De Mélenchon, et du complotisme

Daniel Schneidermann - - Complotismes - Le matinaute - 349 commentaires

Voici encore quelques semaines, chacun, hors d'Occitanie, pouvait légitimement ignorer l'existence de Carole Delga. La présidente socialiste de la Région ayant été triomphalement réélue (avec les suffrages de près d'un électeur inscrit sur quatre au second tour, ce qui constitue, en effet, un exploit dans les dernières élections), la voici promue, au même titre qu'une demi-douzaine de sauveurs de la droite, sauveuse potentielle de la gauche pour 2022. Et à ce titre, invitée des émissions nationales. Et donc obligée de se prononcer sur les grands sujets de l'heure, à commencer par le cas Mélenchon. Surprise : "La présidente la mieux élue de France métropolitaine" estime que Mélenchon "n'est plus de gauche. Quand on est de gauche, on ne peut pas accréditer les thèses du complotisme".

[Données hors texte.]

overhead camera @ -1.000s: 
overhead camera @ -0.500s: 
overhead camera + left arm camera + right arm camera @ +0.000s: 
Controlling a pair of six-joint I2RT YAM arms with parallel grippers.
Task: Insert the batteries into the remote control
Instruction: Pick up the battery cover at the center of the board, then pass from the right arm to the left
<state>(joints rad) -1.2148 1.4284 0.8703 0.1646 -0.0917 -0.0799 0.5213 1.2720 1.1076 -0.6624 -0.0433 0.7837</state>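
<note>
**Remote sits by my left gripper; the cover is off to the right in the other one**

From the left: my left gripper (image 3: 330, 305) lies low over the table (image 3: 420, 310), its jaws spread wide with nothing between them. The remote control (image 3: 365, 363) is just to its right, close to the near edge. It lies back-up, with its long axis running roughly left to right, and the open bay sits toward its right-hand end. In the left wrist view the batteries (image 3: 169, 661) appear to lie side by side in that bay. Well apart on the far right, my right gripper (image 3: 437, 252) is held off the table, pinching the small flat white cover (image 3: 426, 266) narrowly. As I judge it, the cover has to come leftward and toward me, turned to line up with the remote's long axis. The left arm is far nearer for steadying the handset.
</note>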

Comme beaucoup, je trouve à Mélenchon énormément de défauts personnels. Prenons sa tirade du 6 juin, dans l'émission Questions politiques, qui sert depuis à lui coller cette étiquette complotiste. "Vous verrez que dans la dernière semaine de la campagne présidentielle nous aurons un grave incident, ou un meurtre. Ça a été Merah en 2012 (...) Avant on avait eu papy Voise, dont plus personne n’a jamais entendu parler après. Tout ça, c’est écrit d’avance. Nous aurons le petit personnage sorti du chapeau, nous aurons l’événement gravissime qui va une fois de plus permettre de montrer du doigt les musulmans et d’inventer une guerre civile. C’est bateau tout ça."

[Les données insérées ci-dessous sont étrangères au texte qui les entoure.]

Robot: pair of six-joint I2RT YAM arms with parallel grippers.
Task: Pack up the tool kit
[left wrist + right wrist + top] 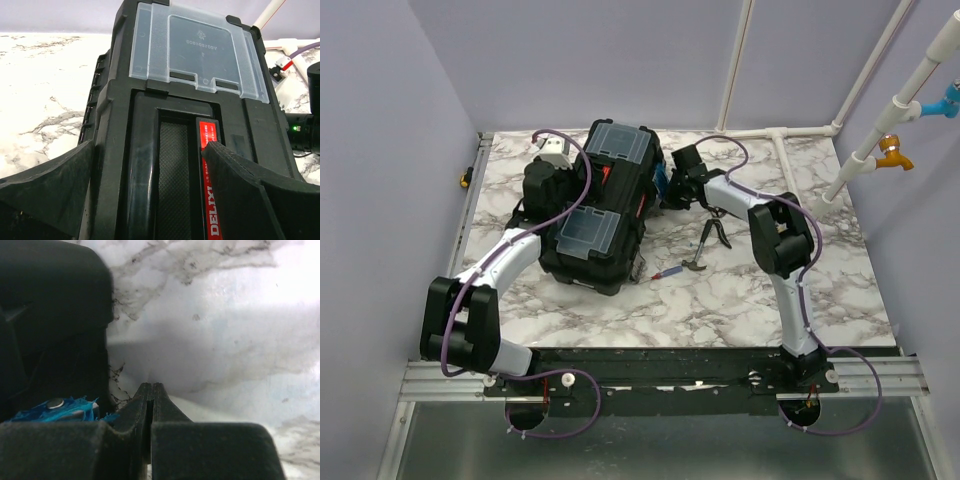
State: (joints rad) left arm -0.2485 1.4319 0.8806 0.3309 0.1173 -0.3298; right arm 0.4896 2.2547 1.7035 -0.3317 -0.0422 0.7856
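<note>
Top external view shows the large black toolbox (600, 200) at the middle of the marble table (770, 290), lid down, both grey translucent compartments (620, 143) closed on top. Not fully packed, by the look of it. Pliers (710, 240) lying just right of the toolbox, a small screwdriver (670, 272) off its near right corner, both apart from the box and touched by neither arm. Contents hidden under the shut lid, so no telling how much already went in.

Left gripper (150, 147) poised over the toolbox top, jaws spread wide to either side of the lid handle (172, 170), gripping nothing. Cannot tell whether its fingers (50, 185) touch the lid or hang just above it.

Right gripper (151, 390) low beside the toolbox's right flank, close to the teal latch (662, 185), fingers pressed flat together with nothing seen between them.

Judged to be at a lid step: freeing the latch on the right, steadying or lifting at the handle. Still to do, on that reading: raise the lid, drop in the pliers and the screwdriver, close up and latch. Somewhere past the start, well short of the finish.
</note>
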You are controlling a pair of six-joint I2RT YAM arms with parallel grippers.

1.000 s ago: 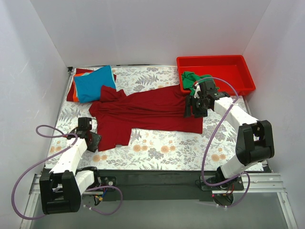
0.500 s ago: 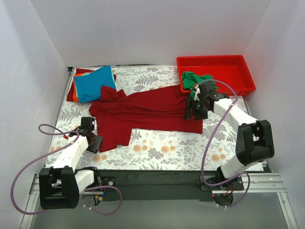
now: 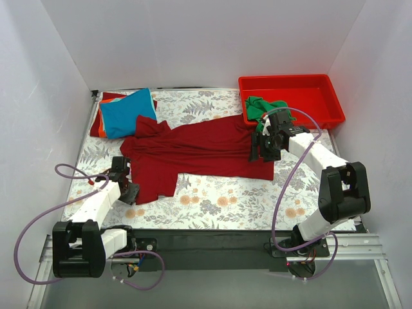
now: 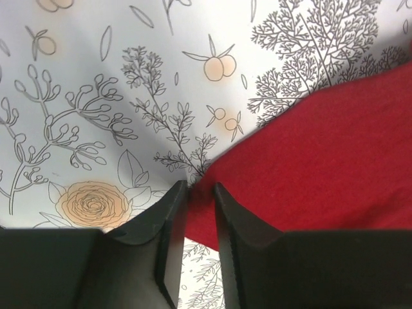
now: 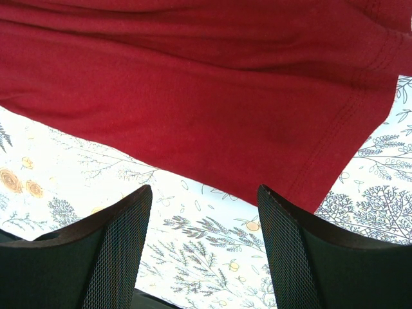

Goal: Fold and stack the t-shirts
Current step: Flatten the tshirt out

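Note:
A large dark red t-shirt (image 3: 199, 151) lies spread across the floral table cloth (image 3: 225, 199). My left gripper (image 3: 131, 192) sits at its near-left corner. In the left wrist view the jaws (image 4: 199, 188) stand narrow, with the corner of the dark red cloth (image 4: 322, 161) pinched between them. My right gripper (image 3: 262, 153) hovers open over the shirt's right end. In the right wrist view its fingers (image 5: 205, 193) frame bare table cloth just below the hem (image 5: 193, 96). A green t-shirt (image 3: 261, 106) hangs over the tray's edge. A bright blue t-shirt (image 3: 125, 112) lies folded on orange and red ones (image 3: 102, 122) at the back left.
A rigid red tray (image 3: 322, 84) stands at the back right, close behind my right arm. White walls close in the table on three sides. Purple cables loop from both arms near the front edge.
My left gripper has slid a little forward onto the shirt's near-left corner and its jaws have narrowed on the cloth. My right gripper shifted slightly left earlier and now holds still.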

C'est très mal formulé. La tuerie de Mohammed Merah (sept morts dont trois enfants juifs à Montauban et Toulouse en 2012) n'a rien à voir avec l'emballement provoqué par le tabassage non élucidé d'un vieillard dans les dernières heures de la campagne de 2002. Mais l'emballement médiatique "papy Voise" est une réalité. De même, est-ce complotiste de prédire que l'extrême droitisation bolloréenne actuelle de l'audiovisuel est calibrée pour accoucher du même type d'emballements, à quelques jours, quelques semaines, d'un scrutin présidentiel ? Je n'ai aucun mérite à le prédire : elle en produit un par jour.

Mais Mélenchon est aussi le seul candidat, à ce jour, capable d'aborder successivement dans une conférence de presse la question de l'eau et celle du patriarcat, dans un spectaculaire survol de Christine de Pizan au croptop. Il est le seul à avoir impeccablement réagi aux débordements militaires et policiers du printemps. Bref, je ne sais pas encore ce que je voterai en 2022. C'est loin, 2022. Mais une certitude se cristallise :  je ne voterai pas pour un (e) candidat (e) qui aura passé le plus clair de sa campagne à cracher sur Mélenchon.


Lire sur arretsurimages.net.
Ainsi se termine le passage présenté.